#### Collected material ####

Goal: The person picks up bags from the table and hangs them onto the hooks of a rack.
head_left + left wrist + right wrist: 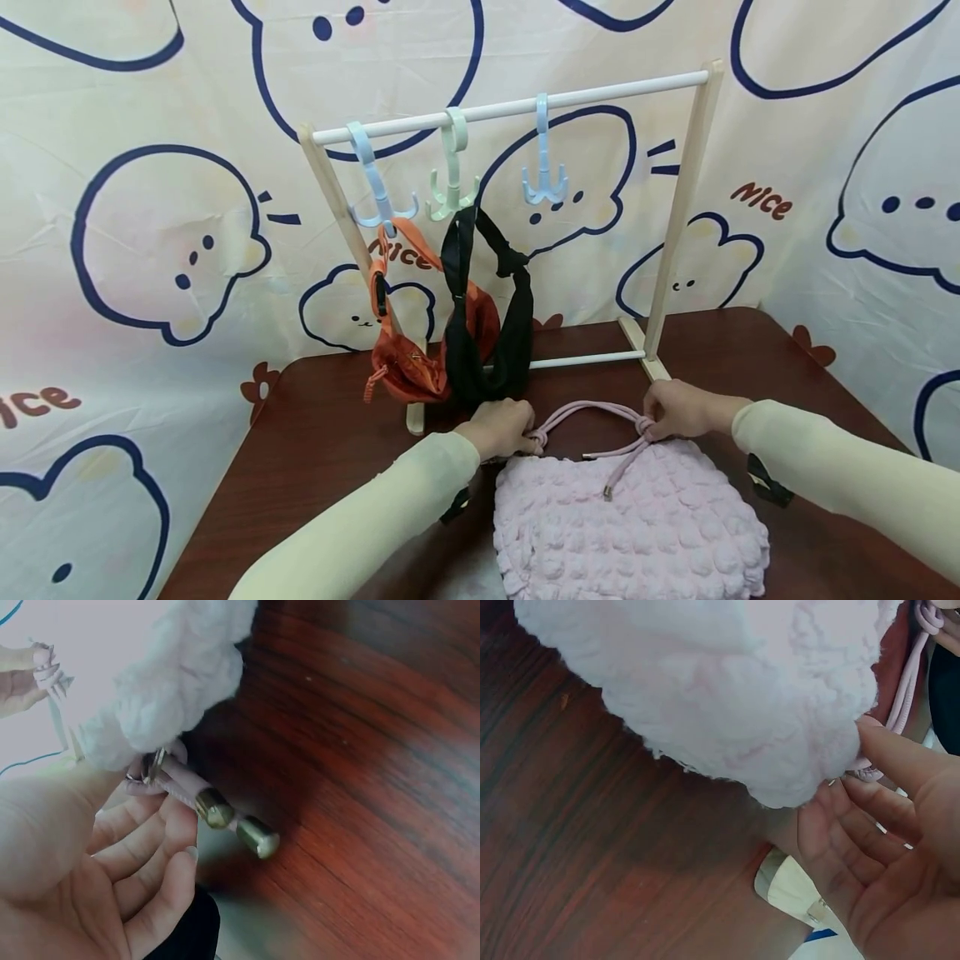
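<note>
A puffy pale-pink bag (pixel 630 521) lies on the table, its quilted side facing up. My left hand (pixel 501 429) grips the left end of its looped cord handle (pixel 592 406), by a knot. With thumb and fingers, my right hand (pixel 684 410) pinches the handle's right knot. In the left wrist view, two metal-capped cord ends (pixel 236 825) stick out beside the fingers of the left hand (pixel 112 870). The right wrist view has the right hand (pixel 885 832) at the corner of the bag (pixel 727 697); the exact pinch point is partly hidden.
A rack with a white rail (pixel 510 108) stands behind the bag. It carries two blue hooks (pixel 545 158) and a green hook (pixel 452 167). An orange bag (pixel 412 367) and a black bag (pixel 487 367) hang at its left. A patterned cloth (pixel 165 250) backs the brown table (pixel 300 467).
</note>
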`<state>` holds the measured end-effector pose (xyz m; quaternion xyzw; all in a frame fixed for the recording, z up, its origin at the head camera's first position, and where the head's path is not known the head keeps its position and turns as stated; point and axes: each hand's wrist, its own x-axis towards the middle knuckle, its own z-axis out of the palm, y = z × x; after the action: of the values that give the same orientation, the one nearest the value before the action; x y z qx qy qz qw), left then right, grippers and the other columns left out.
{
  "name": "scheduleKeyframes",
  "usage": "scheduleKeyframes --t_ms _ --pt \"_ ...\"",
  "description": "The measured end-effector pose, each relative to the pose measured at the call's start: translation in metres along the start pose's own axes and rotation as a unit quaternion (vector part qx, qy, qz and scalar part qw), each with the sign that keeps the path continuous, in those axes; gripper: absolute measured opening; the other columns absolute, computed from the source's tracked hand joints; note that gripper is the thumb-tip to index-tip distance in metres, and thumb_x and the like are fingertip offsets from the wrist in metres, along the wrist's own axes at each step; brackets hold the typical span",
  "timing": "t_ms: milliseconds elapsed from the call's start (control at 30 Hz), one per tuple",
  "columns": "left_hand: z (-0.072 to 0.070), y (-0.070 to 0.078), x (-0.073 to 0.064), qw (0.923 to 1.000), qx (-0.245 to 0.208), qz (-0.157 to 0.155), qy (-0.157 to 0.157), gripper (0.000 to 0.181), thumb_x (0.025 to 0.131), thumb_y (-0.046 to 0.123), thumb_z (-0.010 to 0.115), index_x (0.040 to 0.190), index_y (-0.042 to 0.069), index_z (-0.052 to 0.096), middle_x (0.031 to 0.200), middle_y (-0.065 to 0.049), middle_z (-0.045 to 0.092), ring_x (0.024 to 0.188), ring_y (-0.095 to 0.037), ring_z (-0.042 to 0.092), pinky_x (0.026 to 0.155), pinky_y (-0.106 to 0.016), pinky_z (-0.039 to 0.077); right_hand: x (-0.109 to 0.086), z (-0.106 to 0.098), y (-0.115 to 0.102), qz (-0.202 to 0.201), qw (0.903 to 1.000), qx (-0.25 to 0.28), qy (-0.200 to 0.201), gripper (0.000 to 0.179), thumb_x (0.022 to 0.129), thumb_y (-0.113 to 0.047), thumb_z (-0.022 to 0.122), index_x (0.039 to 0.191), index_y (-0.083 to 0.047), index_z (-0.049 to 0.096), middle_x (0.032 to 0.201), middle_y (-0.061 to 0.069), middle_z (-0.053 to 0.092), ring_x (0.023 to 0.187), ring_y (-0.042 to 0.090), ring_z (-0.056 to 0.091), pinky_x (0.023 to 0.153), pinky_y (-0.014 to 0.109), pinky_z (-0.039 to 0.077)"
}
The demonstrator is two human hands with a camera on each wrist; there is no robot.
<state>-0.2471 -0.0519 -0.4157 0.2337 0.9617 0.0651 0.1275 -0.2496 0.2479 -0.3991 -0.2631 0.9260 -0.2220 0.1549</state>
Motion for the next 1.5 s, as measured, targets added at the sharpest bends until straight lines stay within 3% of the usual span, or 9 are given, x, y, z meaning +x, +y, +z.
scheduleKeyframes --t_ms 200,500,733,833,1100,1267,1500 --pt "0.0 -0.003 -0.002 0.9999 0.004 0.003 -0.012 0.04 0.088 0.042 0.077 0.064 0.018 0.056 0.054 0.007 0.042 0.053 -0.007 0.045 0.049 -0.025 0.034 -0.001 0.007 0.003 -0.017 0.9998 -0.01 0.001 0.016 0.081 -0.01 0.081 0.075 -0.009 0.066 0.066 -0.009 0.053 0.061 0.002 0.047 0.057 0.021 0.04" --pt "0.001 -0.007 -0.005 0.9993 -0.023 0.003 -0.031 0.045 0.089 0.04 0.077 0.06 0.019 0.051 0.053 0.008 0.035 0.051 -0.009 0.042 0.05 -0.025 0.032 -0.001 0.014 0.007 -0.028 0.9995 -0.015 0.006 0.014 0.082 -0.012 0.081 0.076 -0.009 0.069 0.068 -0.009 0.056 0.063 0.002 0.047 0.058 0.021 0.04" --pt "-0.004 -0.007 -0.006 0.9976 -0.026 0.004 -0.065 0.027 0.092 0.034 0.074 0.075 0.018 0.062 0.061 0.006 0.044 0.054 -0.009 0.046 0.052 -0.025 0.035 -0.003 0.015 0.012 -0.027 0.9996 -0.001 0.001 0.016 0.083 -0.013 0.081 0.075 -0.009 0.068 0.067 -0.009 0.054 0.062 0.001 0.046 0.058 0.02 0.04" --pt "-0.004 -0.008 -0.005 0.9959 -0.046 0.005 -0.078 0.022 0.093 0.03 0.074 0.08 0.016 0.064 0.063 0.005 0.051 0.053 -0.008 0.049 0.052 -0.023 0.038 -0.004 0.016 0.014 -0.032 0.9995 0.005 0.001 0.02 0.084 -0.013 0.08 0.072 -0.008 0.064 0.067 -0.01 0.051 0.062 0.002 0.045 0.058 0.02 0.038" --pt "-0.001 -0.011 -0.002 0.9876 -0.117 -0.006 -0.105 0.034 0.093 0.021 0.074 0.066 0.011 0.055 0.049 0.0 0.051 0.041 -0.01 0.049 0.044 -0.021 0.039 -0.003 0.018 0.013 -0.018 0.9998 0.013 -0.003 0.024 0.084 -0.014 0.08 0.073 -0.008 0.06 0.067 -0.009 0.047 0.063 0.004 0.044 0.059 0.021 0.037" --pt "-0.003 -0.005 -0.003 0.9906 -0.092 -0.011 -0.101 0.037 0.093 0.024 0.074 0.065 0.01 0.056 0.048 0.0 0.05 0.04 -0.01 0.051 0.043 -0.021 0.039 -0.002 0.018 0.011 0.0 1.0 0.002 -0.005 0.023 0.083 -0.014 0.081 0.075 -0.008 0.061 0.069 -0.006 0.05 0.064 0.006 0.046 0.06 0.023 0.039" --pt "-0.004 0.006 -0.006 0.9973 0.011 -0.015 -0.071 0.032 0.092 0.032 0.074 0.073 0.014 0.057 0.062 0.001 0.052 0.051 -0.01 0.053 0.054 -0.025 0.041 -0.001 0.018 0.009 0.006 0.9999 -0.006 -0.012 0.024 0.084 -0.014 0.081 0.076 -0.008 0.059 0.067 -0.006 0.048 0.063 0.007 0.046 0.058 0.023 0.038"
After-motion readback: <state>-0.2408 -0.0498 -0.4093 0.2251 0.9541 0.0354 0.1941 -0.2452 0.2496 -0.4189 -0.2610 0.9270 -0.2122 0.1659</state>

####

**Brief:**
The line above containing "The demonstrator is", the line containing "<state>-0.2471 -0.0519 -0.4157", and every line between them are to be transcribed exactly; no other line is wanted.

**Reply:**
The demonstrator is two human hands with a camera on each wrist; there is no robot.
<state>-0.2471 -0.0519 -0.4157 0.2337 0.9617 0.0651 0.1275 -0.2496 0.2479 -0.3991 -0.2631 0.9260 -0.2220 0.1549</state>

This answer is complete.